“Traveler,” the radio cracks, “Traveler.”
“What do you want?”
“What do you want?” it asks, “You don’t look so well, traveler. You look sick.”
“It took you a while to get here.”
“It doesn’t take me any time to get anywhere. You know that as well as me.”
“Well it took you some time to speak up.”
…
“Where are we, traveler? It’s dark here.”
“Shitty hotel.”
“We’ve been here for a while, in the dark.”
“That’s what I was saying.”
“If you are not traveling, then I don’t know what to call you.”
“We’ll hit the road again once I’m better. No need to think up a new name.”
“Still…”
…
“Would music help you, mmm, traveler?”
“No.”
“Would cleaning up help the smell?”
“Are you offering?”
“I am not.”
…
It’s three days before I open the window, a few days longer before I turn the bolt in the door. I am gone long enough to get ice. My legs are still weak and the day is bright and painful. The world has taken on a foreign smell, not a pleasant one. Or else that’s me relative to the new freshness.
Yes, a moment’s investigation confirms it is me.
I hurry back.
The door to my room is ajar; did I leave it that way? It is only open a crack, hardly enough for a passerby to notice. Hardly enough to let in air. It’s the space left when a closed door doesn’t quite latch, or when a trespasser doesn’t want to make a sound. Closed, but for being open.
I push inside.
The room is thick with human evaporations, with sweat and feces and, distantly, with cigarette smoke. This is a dim place, a place that resists light. The bathroom door is closed and light seeps out between the cracks. There may have been movement there as I watched but, now the subject of my focus, the room pleas vacancy.
If only there were a window.
“Is it here?” I ask into the darkness.
The radio, improperly adapted to the wall socket, buzzes and pops. The lights in the hallways flicker.
“Is what here, traveler?”
There is movement in the bathroom, I see it again.
“It might be best if you close the door, traveler,” the radio says, “It is unhealthy to linger between spaces.”
“That’s not…”
Another movement in the bathroom, the sound of a cabinet quietly closing.
“You are still not well. Is it not my duty to remind you?”
“You’re supposed to warn me when something breaks in here too.”
“There is nobody but yourself here, traveler. Even I, by most definitions, am not where you are.” The radio laughs at this, “Heh, heh, heh.”
I hear the sound of a toilet seat dropping, the rustle and tear of toilet paper.
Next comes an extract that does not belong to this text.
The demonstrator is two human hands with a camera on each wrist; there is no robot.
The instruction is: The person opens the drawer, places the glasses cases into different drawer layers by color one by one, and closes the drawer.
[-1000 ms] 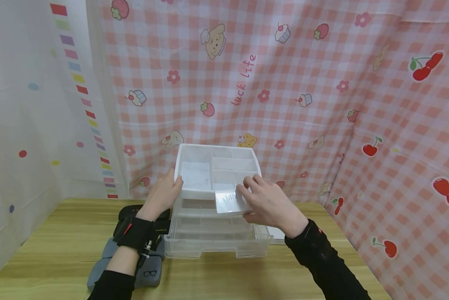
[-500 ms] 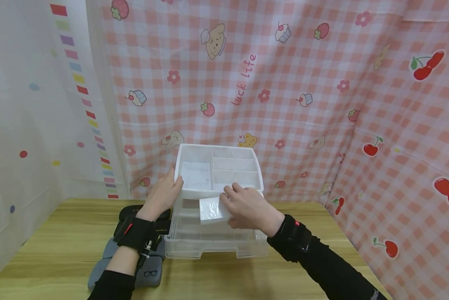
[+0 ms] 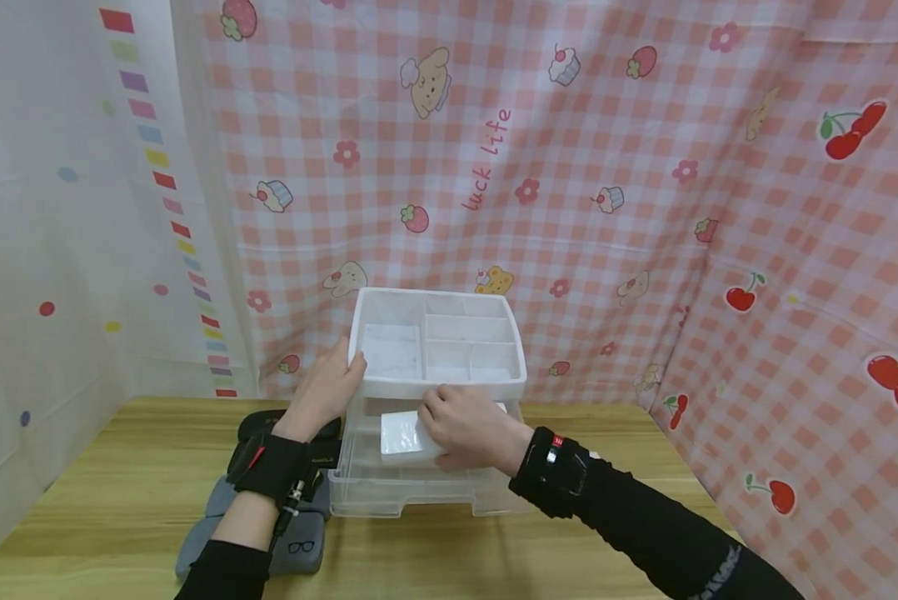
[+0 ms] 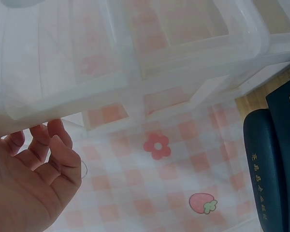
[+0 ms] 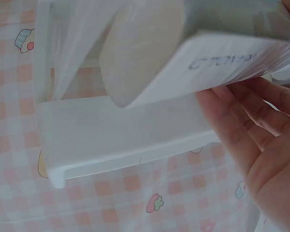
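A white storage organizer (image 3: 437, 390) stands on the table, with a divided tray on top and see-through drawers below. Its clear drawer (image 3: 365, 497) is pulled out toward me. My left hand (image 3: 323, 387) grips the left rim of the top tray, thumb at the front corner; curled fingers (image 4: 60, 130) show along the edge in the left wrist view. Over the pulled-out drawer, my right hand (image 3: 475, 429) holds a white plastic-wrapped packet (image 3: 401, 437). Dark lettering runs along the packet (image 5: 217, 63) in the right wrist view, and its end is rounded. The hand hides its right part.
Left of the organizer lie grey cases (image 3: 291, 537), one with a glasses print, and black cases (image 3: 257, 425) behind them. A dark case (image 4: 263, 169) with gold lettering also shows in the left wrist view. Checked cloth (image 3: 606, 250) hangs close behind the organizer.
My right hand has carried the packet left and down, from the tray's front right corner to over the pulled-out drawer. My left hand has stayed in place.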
“There is something in the bathroom, I mean. Don’t you hear that?”
The voice is quiet for a moment and I assume it’s listening. As the moment grows longer I realize it has simply chosen to end the conversation. I stand alone with the thing until, against my better judgment, I slip inside and close the door, close and latch to banish whatever liminal space may have existed. In the failing confidence of my decision I feel my heartbeat, quick with fear and anticipation.
I start the coffeepot and wonder if one evil might provide respite from another. The thing in the bathroom quiets down, some. The door there is like the last, closed but unlatched. Tenuously open.
The wayside is a place for things we’ve forgotten or failed to do and as I travel here I find it difficult to see past my own failings, or, I suppose, to discern them from the successes I carry with me. In a place littered with broken bottles and used needles, things that jab and poke and hook into your soles, it’s hard to tell if you’re being followed or if you’re just dragging something behind you.
I’ve begun to understand that mine is the latter case.
The toilet flushes and I hear the too-friendly jingle of a belt. Inside, the thing stands and pulls faded jeans up over its pale, distended belly. Its movements are lazy and vulgar, its breathing deep and steady. The hairs on my arms prick up as I hear it splash its hands about in the sink. My own body is itching and sick.
I remember the ice, now half-melted. I make a cool rag with one eye on the bathroom door. I climb into bed, between the damp sheets, and I cover my face.
“Traveler?” the radio clicks, “Traveler? Should I still warn you when something is coming? Will you believe me when I say there is nothing?”
“Yes,” I say under the rag, “Sure.”
“There is nothing now, traveler. Nothing now or before.”